• [Goal of the exercise]
Exact reproduction, images excluded: write out the records below.

*** Source records ***

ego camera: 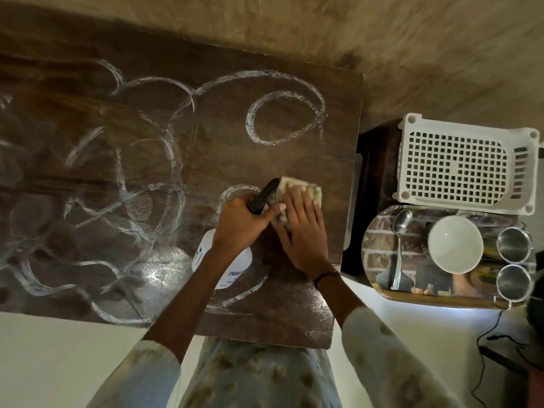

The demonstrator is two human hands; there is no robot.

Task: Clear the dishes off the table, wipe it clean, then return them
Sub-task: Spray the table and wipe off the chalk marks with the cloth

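Your right hand [303, 231] presses the soft, limp cloth [297, 195] flat on the wet tabletop [206, 136], fingers straight; keep your palm centred. Your left hand [241, 222] grips the light, slippery-looking bottle [226, 266] by its trigger.

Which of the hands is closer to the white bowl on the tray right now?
The right hand: it presses flat on the cloth near the table's right edge, the side facing the white bowl. The left hand grips the spray bottle, farther from the bowl.
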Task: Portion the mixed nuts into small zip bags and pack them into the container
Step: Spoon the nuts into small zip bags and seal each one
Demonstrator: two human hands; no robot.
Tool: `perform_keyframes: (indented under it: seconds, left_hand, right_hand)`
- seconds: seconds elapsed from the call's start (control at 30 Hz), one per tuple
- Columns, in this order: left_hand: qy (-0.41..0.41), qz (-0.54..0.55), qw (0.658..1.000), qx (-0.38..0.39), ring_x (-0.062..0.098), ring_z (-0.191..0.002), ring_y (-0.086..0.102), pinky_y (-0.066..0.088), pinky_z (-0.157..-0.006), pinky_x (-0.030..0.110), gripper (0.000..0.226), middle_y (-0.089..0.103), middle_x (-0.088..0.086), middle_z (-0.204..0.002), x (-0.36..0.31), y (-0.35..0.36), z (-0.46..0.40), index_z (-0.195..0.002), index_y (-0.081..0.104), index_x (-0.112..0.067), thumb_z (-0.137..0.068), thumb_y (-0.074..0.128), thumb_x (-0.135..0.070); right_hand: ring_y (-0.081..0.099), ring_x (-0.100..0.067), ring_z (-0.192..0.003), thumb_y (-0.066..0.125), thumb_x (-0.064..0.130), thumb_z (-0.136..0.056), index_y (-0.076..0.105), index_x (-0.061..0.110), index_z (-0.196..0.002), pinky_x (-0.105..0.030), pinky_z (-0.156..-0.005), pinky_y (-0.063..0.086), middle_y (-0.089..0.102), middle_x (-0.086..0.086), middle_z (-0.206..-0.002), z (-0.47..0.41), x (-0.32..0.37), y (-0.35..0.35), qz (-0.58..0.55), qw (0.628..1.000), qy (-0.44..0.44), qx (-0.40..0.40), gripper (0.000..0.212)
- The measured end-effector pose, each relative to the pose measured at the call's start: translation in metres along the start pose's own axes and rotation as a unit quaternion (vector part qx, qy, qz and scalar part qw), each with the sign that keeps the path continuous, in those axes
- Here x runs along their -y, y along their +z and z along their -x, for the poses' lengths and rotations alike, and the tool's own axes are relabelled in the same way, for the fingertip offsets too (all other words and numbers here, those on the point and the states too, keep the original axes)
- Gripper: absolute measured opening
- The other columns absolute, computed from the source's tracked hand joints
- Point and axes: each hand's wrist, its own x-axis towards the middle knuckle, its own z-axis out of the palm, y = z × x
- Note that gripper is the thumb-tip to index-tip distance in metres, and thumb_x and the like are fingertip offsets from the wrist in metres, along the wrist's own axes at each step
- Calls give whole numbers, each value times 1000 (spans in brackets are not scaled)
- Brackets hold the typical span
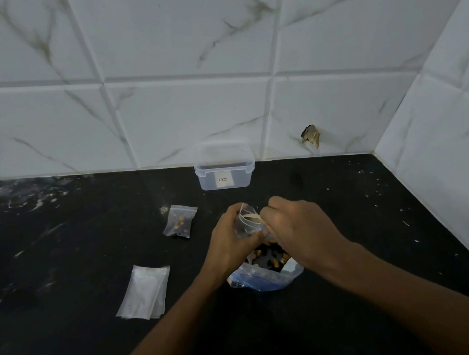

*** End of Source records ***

• [Solution for this task]
ego camera: 

The demonstrator is two human hands; there is no robot.

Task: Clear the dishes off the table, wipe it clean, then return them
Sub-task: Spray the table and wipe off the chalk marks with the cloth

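Your right hand [303, 231] presses the soft, limp cloth [297, 195] flat on the wet tabletop [206, 136], fingers straight; keep your palm centred. Your left hand [241, 222] grips the light, slippery-looking bottle [226, 266] by its trigger.

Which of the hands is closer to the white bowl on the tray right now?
The right hand: it presses flat on the cloth near the table's right edge, the side facing the white bowl. The left hand grips the spray bottle, farther from the bowl.
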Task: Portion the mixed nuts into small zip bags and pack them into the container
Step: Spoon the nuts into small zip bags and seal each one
Demonstrator: two human hands; no robot.
Tool: `perform_keyframes: (indented under it: seconds, left_hand, right_hand)`
- seconds: seconds elapsed from the call's start (control at 30 Hz), one per tuple
- Columns, in this order: left_hand: qy (-0.41..0.41), qz (-0.54..0.55), qw (0.658..1.000), qx (-0.38..0.39), ring_x (-0.062..0.098), ring_z (-0.191..0.002), ring_y (-0.086..0.102), pinky_y (-0.066..0.088), pinky_z (-0.157..-0.006), pinky_x (-0.030..0.110), gripper (0.000..0.226), middle_y (-0.089..0.103), middle_x (-0.088..0.086), middle_z (-0.204..0.002), x (-0.36..0.31), y (-0.35..0.36), z (-0.46..0.40), index_z (-0.195..0.002), index_y (-0.081..0.104), index_x (-0.112..0.067), thumb_z (-0.137..0.068), thumb_y (-0.074..0.128), thumb_x (-0.135..0.070); right_hand: ring_y (-0.081..0.099), ring_x (-0.100..0.067), ring_z (-0.192..0.003), thumb_y (-0.066..0.125), thumb_x (-0.064..0.130), thumb_z (-0.136..0.056), index_y (-0.076..0.105), index_x (-0.061..0.110), index_z (-0.196..0.002), pinky_x (-0.105..0.030), pinky_z (-0.156..-0.005), pinky_y (-0.063..0.086), middle_y (-0.089..0.102), middle_x (-0.086..0.086), middle_z (-0.206..-0.002), z (-0.47..0.41), x (-0.32..0.37), y (-0.35..0.35), qz (-0.58..0.55), qw (0.628..1.000), qy (-0.44..0.44), qx (-0.40..0.40), gripper (0.000..0.212)
- The measured end-effector pose, each relative to the pose measured at the call's start: translation in metres along the start pose's own axes and rotation as a unit quaternion (vector part qx, qy, qz and scalar part qw), each with the sign that keeps the path continuous, in those axes
- Here x runs along their -y, y along their +z and z along their -x, for the poses' lengths and rotations alike, and the tool's own axes are relabelled in the same way, for the fingertip offsets too (all other words and numbers here, those on the point and the states too, keep the original axes)
- Gripper: absolute measured opening
- The other columns absolute, computed from the source's tracked hand joints
- Point and axes: each hand's wrist, its own x-axis towards the middle knuckle, its own z-axis out of the palm, y = z × x
- Note that gripper is the thumb-tip to index-tip distance in metres, and thumb_x and the like are fingertip offsets from the wrist in metres, along the wrist's own axes at each step
- Calls give whole numbers, each value times 1000 (spans in brackets are not scaled)
- Brackets hold the typical span

Nothing else remains to be done in this exercise.